Un communiqué courageusement posté sur l’environnement réservé aux enseigant.e.s et aux étudiant.e.s de l’université. Afin que tous le monde soit au courant…

Dans la nuit du 6 au 7 avril plusieurs dizaines d’individus ont tenté, sans succès, de bloquer l’université. Repliés dans le bâtiment 18, puis renforcés par de nouveaux éléments, ils ont tagué plusieurs bâtiments et tenté d’installer des piquets de grève, sans pouvoir pénétrer dans les locaux des bâtiments neufs ou récents. Après quelques échauffourées, ils ont abandonné sur le terrain des marteaux brise-vitre devant le bâtiment neuf de psychologie.
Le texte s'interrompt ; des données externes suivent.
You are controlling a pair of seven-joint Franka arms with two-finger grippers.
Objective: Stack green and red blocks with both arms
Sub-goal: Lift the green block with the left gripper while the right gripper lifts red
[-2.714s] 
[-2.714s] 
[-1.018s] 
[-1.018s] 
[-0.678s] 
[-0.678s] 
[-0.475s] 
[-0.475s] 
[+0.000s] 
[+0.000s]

Ce groupe, qui n’excède pas 100 individus, extérieur à l’université pour une grande partie, instrumentalise le mouvement social et étudiant en cours, à d’autres fins que la mobilisation contre le projet de loi El Khomri.

A ce jour, nous continuerons de privilégier la sécurité des personnes et des biens face à des groupes de casseurs à la recherche d’affrontements physiques, en les empêchant de mettre en oeuvre leur entreprise de déstabilisation.

L’assemblée générale de ce jour ayant à nouveau voté le blocage du campus du Mirail et l’occupation des locaux, nous avons décidé, parce que nous ne voulons pas prendre le risque d’affrontements violents sur le campus qui menaceraient étudiants et personnels, de maintenir la fermeture du campus du Mirail de ce jeudi minuit au lundi 11 avril matin 7h30. La fermeture est étendue à l’ensemble des activités et des bâtiments du campus du Mirail. En conséquence, en dehors des personnes officiellement habilitées, aucun étudiant ni personnel ni personne extérieure à l’université ne sera présent sur le campus à ces dates.

Quant aux occupants illégaux, ils devront quitter instamment le domaine public.